Voici trois dispositions tirées du texte de loi qui modifient de façon importante le paysage pour les cédants et les repreneurs.
1. Les cessions d'entreprise aux salariés ou à des proches sont encouragées.
Désormais, la cession en pleine propriété d'une entreprise permet à un salarié ou à des membres de la famille du cédant de bénéficier d'un abattement de 300 000 euros sur sa valeur taxable aux droits de mutation. Cette mesure concerne les cessions de parts de sociétés soumises à l'impôt sur le revenu ou à l'impôt sur les sociétés, d'entreprises individuelles... Attention : son bénéfice est soumis à de nombreuses conditions.

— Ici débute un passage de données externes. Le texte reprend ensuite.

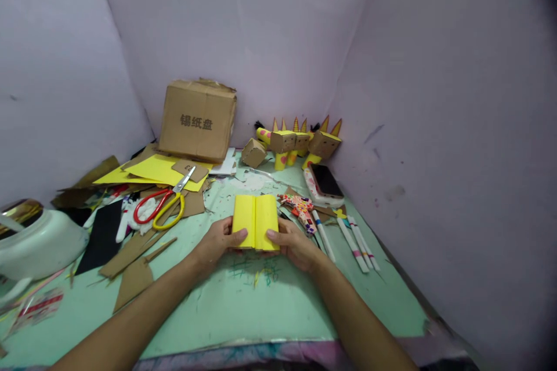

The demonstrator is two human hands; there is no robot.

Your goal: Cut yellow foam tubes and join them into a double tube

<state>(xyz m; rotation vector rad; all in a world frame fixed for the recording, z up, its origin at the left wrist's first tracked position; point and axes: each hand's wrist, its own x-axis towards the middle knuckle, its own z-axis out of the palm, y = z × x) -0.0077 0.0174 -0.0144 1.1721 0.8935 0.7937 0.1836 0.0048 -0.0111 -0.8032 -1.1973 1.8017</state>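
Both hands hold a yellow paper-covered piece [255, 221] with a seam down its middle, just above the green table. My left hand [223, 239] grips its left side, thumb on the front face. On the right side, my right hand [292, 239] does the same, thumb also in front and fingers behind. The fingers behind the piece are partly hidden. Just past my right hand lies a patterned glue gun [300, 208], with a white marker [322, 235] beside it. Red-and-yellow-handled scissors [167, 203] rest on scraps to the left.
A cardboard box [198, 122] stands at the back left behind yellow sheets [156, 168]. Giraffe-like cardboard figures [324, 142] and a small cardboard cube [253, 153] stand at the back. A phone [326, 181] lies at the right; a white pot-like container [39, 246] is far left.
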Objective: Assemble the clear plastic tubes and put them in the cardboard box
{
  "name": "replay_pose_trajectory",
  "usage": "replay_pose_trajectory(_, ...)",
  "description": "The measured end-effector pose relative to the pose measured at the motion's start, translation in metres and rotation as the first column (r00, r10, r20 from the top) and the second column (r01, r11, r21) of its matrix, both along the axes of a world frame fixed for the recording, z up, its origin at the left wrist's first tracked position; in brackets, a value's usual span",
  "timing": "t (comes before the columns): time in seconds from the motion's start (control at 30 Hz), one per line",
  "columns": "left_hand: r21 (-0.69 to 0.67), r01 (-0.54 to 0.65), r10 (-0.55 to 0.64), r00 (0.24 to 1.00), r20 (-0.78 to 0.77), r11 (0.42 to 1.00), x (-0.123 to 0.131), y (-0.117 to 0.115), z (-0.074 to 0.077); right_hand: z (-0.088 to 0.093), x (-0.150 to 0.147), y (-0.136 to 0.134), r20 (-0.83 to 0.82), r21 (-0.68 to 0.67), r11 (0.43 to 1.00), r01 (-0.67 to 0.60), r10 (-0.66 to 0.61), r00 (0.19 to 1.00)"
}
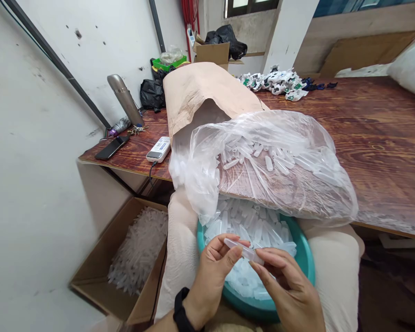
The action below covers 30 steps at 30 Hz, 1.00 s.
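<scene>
Between my two hands is a small translucent plastic tube (241,247), tilted down to the right. My left hand (216,258), with a black band on the wrist, pinches its left part between thumb and fingers. The fingertips of my right hand (287,279) are closed on its right end. Right below, a teal basin (306,258) rests between the legs, holding many similar plastic pieces (252,226). Above the basin, a clear plastic bag (318,193) lies open on the table edge with more tubes (280,159) in it.
On the left floor stands a cardboard box (93,272) full of clear pieces. The wooden table (383,138) carries a brown paper sack (207,87), a phone (112,147), a white device with a cable (159,149), keys, a metal flask (126,99) and a pile of white parts (280,83).
</scene>
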<state>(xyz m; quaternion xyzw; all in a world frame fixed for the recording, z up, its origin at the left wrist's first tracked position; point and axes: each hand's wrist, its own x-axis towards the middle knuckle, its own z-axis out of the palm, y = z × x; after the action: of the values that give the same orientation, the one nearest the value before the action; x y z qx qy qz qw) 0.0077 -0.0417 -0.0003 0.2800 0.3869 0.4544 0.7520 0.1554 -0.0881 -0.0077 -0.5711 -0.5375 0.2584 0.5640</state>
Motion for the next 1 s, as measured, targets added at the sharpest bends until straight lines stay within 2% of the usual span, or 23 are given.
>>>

2. Le barème des droits d'enregistrement est modifié.
La LME a harmonisé les taux des droits d'enregistrement applicables aux ventes de droits sociaux. Les ventes d'actions sont plus taxées qu'auparavant : elles sont désormais soumises à un droit proportionnel de 3 %, plafonné à 5 000 euros (ce taux était de 1,1 %, plafonné à 4 000 euros). A l'inverse, le taux des droits d'enregistrement applicable aux mutations à titre onéreux diminue : il passe de 5 à 3 %.
3. La réduction d'IR accordée aux repreneurs est boostée, avec effet rétroactif.
La LME aide les repreneurs qui empruntent pour racheter une PME. Pour les emprunts souscrits du 28 avril 2008 au 31 décembre 2011, le repreneur peut ne détenir que 25 % (au lieu de 50 %) du capital et des droits de vote, seul ou avec son groupe familial ou d'autres salariés de l'entreprise. Et le montant maximal de la réduction d'impôt, qui reste fixé à 25 % du montant des intérêts d'emprunt, augmente, puisque le plafond annuel des intérêts retenus pour son calcul est doublé, passant à 20 000 euros pour une personne seule et à 40 000 euros pour un couple, depuis le 1er janvier 2008.